I came up with this tool AppDynamics Lite which displays your application calls costs and performance in a visual way. It might help you to find out which functions are making the most costy IO operations.
Quoting;
Understand the health of your CLR with key metrics like response time, throughput, exception rate, and garbage collection time as well as key system resource like CPU, memory and disk I/O.
Worth giving a shot as it is trial/free for 30 days. Hope it helps.
Ps: I'm not affiliated with AppDynamics in any way.
You can use the (free) Windows Performance Toolkit from Windows 8 which does run also on Windows Vista and later. There you can turn on system wide profiling to see what was going on in all processes at once. No instrumentation necessary. Only one reboot is required to set an arcane registry key which is done by WPRUI.exe automatically.
With XPerf you could enable IO Init stack walking so that a call stack is taken for every IO which is started.
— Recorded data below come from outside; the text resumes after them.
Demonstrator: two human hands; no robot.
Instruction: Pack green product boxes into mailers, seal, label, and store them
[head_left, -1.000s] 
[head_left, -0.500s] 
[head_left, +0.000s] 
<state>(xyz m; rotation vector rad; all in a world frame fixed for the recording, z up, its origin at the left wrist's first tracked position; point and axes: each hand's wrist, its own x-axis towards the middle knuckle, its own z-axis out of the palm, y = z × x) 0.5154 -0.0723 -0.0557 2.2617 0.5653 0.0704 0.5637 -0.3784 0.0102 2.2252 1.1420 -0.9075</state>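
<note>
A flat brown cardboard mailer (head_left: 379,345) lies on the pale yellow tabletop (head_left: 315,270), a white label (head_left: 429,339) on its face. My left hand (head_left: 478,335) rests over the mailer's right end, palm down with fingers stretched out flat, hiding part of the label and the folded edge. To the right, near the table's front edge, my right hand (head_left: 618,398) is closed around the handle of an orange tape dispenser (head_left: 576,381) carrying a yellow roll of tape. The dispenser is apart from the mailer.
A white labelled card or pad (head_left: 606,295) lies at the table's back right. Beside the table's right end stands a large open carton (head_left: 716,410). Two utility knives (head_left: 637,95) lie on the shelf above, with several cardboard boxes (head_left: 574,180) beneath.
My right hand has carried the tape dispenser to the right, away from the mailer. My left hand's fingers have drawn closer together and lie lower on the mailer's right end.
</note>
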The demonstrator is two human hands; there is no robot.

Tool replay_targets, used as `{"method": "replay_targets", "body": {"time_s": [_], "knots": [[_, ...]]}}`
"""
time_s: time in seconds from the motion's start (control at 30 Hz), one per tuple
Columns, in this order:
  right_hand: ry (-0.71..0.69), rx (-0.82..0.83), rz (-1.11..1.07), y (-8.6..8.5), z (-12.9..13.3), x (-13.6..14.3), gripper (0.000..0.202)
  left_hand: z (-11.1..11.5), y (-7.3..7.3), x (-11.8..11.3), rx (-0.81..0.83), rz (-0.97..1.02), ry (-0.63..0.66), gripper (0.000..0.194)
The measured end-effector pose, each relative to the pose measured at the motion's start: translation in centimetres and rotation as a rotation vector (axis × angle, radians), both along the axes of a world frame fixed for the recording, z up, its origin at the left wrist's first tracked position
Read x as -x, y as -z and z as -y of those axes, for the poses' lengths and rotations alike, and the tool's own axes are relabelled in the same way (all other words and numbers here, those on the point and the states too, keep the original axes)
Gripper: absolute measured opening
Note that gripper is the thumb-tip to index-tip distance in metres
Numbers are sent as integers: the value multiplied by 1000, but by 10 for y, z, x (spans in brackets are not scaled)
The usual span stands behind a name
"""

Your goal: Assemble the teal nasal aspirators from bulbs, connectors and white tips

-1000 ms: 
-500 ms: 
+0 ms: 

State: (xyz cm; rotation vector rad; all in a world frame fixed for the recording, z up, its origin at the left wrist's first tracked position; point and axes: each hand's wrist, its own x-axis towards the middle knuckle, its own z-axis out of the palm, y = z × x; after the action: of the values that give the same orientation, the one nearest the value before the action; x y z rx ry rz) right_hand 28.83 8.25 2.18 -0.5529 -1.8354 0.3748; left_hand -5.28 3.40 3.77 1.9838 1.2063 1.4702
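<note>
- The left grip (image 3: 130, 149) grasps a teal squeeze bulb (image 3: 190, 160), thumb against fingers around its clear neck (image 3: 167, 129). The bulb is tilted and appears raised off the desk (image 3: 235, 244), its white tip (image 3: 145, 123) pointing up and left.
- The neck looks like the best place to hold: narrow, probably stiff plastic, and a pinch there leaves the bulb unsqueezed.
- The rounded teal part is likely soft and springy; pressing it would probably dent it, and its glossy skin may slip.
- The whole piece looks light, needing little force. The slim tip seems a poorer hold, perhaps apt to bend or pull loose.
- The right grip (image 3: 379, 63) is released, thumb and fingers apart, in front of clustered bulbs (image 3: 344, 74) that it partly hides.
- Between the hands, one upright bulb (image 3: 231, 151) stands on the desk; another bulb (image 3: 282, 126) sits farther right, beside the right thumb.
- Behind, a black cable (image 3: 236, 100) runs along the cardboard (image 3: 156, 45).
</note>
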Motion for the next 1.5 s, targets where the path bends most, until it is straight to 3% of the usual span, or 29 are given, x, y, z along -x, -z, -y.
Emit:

The only issue is that the stacks will be broken for 64 bit processes which means that you will see only the first method above the BCL methods of your code because there is a Windows 7 bug in the stackwalking capabilities of the OS.
A workaround is to Ngen your assemblies or move to Server 2012 or switch to x86 for profiling to see deeper call stacks.
You will see all file IO and CPU activity even without any call stacks and the file names along how long the hard disc was used. That should give you good information which part of your app is causing the disc IO. From the partial call stacks you should be able to pinpoint your issue even without full stacks.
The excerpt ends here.